Typical Separately Derived Systems

Separately derived AC systems are sources that are not in direct connection to a service point or other power source. Some examples are:

Grounding Requirement (250.30)

NEC 250.30 mandates that separately derived AC systems have both a grounded conductor and a grounding electrode conductor. The grounded conductor ties the derived system back to earth, while the grounding electrode conductor connects to nearby grounding electrodes.

This critical grounding prevents shock hazards and allows fault currents to dissipate properly.

Grounding Systems Located in Different Structures (250.32)

Bonding Separate Buildings (250.32(A))

Where an electrical system spans multiple structures, NEC 250.32(A) requires the grounding electrode system in each structure to be bonded together. This equalizes potential and creates a common ground.

The bonding conductor can be underground, or overhead where conditions allow. Insulation is required for conductors spanning overhead.

Separate Buildings Supplied by Feeder or Branch Circuits (250.32(B))

For separate buildings supplied by feeders or branch circuits originating in another building, 250.32(B) mandates that each building have its own grounding electrode system. The wiring method provides an equipment ground, so separate grounding electrodes are needed in each building for fault protection.

This prevents one building's grounding system from having to handle surge currents from a different structure.

Ground Fault Circuit Interrupter (GFCI) Protection for Personnel (250.121)

General Requirements for GFCI Protection

NEC 250.121 covers where GFCI protection is mandated to prevent electric shock hazards to personnel. GFCIs monitor current flow and trip when an abnormal imbalance is detected, rapidly shutting off power in as little as 0.025 seconds.

Locations Requiring GFCIs

Some locations requiring GFCI protection for personnel safety include:

GFCIs are critical for preventing electrocutions in areas with elevated risk of electric shock.

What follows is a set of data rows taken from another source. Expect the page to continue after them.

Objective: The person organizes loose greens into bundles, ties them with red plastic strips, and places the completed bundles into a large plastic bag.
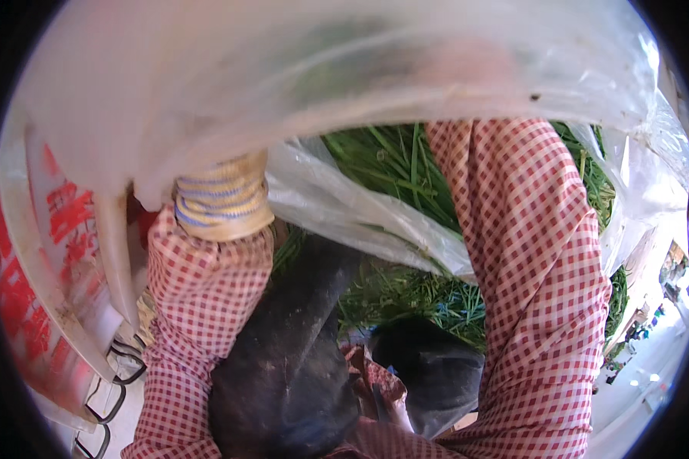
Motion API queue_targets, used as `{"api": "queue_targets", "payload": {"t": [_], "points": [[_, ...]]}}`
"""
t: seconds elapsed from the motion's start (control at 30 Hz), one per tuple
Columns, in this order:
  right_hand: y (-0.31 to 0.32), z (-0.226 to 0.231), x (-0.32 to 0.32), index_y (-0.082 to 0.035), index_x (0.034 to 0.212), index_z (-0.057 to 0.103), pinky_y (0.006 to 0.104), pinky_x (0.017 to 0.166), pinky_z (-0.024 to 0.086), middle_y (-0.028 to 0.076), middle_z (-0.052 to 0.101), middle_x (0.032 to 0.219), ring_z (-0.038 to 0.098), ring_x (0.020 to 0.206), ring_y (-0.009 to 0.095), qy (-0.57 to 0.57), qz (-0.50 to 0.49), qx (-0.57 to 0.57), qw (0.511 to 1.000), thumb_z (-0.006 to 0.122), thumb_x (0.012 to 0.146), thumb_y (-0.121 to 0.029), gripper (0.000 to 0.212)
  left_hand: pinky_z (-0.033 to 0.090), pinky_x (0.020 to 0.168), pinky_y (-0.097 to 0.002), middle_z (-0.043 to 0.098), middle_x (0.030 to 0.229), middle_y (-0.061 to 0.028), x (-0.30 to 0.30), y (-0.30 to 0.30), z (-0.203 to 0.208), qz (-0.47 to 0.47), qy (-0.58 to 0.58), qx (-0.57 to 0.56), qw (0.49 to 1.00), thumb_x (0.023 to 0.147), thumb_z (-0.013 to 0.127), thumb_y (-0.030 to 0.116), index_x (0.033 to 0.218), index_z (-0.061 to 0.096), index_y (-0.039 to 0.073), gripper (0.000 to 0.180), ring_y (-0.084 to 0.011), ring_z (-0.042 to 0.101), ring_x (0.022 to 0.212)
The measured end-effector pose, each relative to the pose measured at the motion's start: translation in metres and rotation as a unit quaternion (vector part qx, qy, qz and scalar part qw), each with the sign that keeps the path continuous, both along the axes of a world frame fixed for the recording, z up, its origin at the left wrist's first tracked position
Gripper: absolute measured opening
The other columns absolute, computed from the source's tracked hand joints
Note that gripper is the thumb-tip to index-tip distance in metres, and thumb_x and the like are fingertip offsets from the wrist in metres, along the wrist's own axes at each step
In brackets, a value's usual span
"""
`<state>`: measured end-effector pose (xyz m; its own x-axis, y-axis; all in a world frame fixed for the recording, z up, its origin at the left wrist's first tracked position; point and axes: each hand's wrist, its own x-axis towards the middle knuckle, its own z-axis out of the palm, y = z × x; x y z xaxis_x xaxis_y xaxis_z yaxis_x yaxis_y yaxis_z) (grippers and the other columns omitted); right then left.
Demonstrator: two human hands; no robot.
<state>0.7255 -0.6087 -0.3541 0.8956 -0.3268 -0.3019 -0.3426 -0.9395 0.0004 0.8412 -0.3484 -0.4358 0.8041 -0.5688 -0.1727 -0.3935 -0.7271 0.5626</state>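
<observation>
A large translucent plastic bag [207,92] spreads across the top of the view, close to the camera. Long green grass [390,164] shows in its opening, below the raised film. My left hand [223,197] wears a glove with a cream, yellow and blue ribbed cuff; the film hides its fingers. On the right, my arm in a red-and-white checked sleeve [532,229] reaches under the plastic over the grass. My right hand is at most a pinkish blur through the film, its fingers indistinct. A loose fold of plastic [360,203] lies between the arms.
My dark-clothed leg [291,367] and a dark boot-like shape [429,367] are below. More cut grass [413,302] lies around them. At left stand a red-and-white panel [61,222] with a pale curved frame and black metal loops [111,394]. Small scattered bits [639,329] lie at right.
</observation>
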Motion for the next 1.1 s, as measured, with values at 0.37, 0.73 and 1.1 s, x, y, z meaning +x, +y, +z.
{"api": "queue_targets", "payload": {"t": [0.37, 0.73, 1.1], "points": [[0.076, -0.053, -0.096, -0.017, 0.153, 0.026, 0.0490, 0.101, 0.040, 0.015, 0.054, 0.128, 0.053, 0.117, 0.033, -0.141, 0.001, -0.021, 0.990, 0.071, 0.075, -0.022, 0.090, 0.050, 0.086, -0.0327, 0.063, 0.111, -0.0097, -0.033, 0.038, 0.017, -0.010, 0.015, 0.008, 1.000, 0.084, 0.075, 0.027, 0.134, 0.053, 0.010, 0.058, -0.0206, 0.060, 0.100], [0.077, -0.032, -0.110, -0.016, 0.146, 0.038, 0.0528, 0.108, 0.034, 0.018, 0.040, 0.142, 0.039, 0.131, 0.039, -0.212, -0.016, 0.039, 0.976, 0.076, 0.067, -0.020, 0.089, 0.050, 0.087, -0.0328, 0.063, 0.114, -0.0102, -0.046, 0.038, 0.006, -0.017, 0.035, 0.025, 0.999, 0.083, 0.075, 0.028, 0.134, 0.054, 0.011, 0.057, -0.0208, 0.060, 0.102], [0.090, -0.035, -0.122, -0.011, 0.140, 0.044, 0.0505, 0.107, 0.037, 0.016, 0.052, 0.132, 0.048, 0.126, 0.035, -0.211, 0.019, 0.127, 0.969, 0.071, 0.070, -0.020, 0.075, 0.050, 0.088, -0.0329, 0.062, 0.117, -0.0107, -0.018, -0.007, -0.007, -0.038, 0.026, 0.076, 0.996, 0.083, 0.075, 0.029, 0.133, 0.055, 0.011, 0.057, -0.0211, 0.060, 0.104]]}}
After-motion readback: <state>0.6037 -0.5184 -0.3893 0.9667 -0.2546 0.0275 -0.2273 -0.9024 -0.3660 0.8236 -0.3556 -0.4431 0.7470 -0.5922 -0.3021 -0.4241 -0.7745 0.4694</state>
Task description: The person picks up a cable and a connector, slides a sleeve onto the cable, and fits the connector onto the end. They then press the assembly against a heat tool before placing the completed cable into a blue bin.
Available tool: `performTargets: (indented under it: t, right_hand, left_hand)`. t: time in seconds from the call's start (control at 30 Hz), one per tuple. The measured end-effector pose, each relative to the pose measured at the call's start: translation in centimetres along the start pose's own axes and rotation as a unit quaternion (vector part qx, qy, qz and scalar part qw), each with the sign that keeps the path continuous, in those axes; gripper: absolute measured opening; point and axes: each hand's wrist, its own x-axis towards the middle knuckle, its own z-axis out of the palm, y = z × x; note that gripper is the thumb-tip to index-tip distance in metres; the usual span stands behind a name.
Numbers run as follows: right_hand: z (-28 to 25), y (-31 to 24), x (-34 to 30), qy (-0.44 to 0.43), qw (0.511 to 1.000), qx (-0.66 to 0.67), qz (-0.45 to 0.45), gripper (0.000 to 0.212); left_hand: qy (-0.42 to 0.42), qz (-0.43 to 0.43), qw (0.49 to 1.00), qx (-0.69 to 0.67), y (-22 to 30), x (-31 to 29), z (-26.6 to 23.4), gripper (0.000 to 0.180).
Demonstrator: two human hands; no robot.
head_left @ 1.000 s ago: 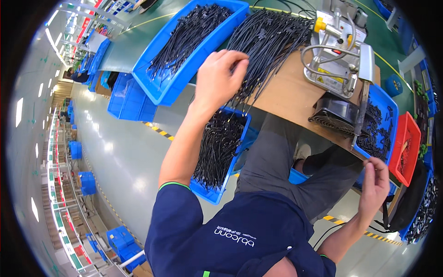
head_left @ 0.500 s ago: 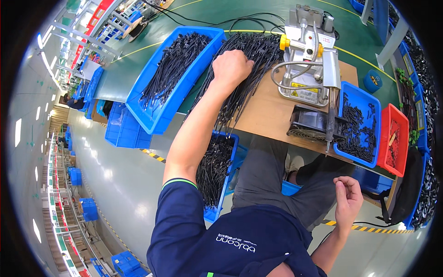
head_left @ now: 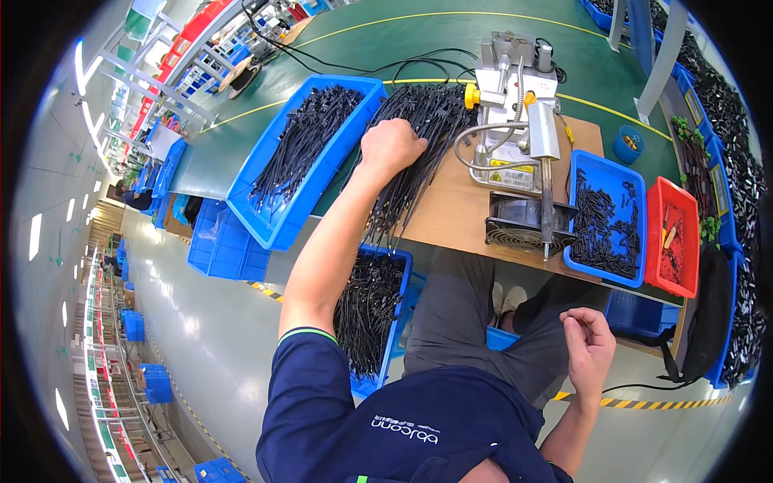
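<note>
My left hand (head_left: pixel 392 146), fingers curled closed, rests at a spread of thin black cables (head_left: pixel 419 173) on the bench. Its fingertips are turned away, so whatever it grips is hidden. Over my right thigh, away from the bench, my right hand (head_left: pixel 590 346) is raised with thumb and fingertips pinched together. Anything in that pinch is too small to make out. Left of the cables, a blue bin (head_left: pixel 266 233) contains more black cables. Right of them stands a bench machine (head_left: pixel 509 109) with a yellow knob and flexible metal hoses.
A black fan (head_left: pixel 519 219) sits below the machine's downward nozzle. Beside it are a blue bin (head_left: pixel 573 179) of short black pieces, a red bin (head_left: pixel 692 241) and a small blue cup (head_left: pixel 629 143). Below the bench's left edge, another blue bin (head_left: pixel 372 385) holds cables.
The whole view has shifted, so the bench appears lower and further left. Both hands keep nearly the same pose, the left at the cables and the right pinched above my thigh.
</note>
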Motion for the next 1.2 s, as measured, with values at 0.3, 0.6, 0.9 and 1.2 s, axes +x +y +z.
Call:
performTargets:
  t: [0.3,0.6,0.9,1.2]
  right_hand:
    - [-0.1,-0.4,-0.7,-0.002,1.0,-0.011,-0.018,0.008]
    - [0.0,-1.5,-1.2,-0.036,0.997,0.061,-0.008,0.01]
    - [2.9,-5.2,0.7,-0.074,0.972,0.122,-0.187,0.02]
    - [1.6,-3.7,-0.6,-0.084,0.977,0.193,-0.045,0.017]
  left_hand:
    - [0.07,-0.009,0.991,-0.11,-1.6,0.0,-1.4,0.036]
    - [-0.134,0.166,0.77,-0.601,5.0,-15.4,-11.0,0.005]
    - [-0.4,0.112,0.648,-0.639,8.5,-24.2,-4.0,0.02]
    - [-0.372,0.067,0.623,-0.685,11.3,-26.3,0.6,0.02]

Ground Fault Protection of Equipment (250.36)

Purpose of Ground Fault Protection

NEC 250.36 covers ground fault protection systems designed to protect electrical equipment itself from damage. If a ground fault current exceeds a preset value for a specified time, the system will trip and open the circuit.

Where GFCI Protection is Required

Locations requiring equipment ground fault protection include:

This protects vital equipment from damage in ground fault conditions. The trip level and time delay provides selectivity.

Surge Protective Devices (SPDs) for Critical Systems (250.184)

Why SPDs Are Used

Surge protective devices (SPDs) absorb voltage spikes caused by lightning strikes or other power events. NEC 250.184 covers special SPD requirements for critical systems.

Where SPDs are Required

SPDs are required for the following critical systems:

This provides extra protection from surges that could damage vital building systems and inhibit their operation during emergencies.


While lesser-used, these important NEC 250 codes address specialized grounding and bonding requirements for systems often found in commercial and industrial buildings. Understanding proper application of these codes keeps electrical systems safe and reliable. Implementation does take careful coordination - consultants can advise to ensure grounding integrity and code compliance. With expertise and diligence, even rarely used NEC 250 rules can be effectively applied.